● **Problem requirements**
When the line with "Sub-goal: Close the" is reached, include it and stop; before that, copy each line of the listing exactly from the first.

● **Provided material**
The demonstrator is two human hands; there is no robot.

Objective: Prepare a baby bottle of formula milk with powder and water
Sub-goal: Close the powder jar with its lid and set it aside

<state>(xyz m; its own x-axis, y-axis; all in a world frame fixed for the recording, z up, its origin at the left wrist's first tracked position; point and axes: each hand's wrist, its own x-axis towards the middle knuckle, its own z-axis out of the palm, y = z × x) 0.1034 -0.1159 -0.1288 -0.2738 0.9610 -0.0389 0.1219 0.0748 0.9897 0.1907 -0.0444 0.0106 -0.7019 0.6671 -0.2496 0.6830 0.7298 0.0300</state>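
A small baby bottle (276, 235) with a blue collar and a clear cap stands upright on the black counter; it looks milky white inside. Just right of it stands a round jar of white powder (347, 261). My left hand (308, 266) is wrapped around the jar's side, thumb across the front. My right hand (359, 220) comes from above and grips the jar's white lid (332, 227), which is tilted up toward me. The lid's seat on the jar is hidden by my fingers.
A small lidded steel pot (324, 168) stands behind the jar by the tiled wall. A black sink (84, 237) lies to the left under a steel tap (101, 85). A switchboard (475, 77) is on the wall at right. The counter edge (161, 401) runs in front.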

● **Output of the exercise**
The demonstrator is two human hands; there is no robot.

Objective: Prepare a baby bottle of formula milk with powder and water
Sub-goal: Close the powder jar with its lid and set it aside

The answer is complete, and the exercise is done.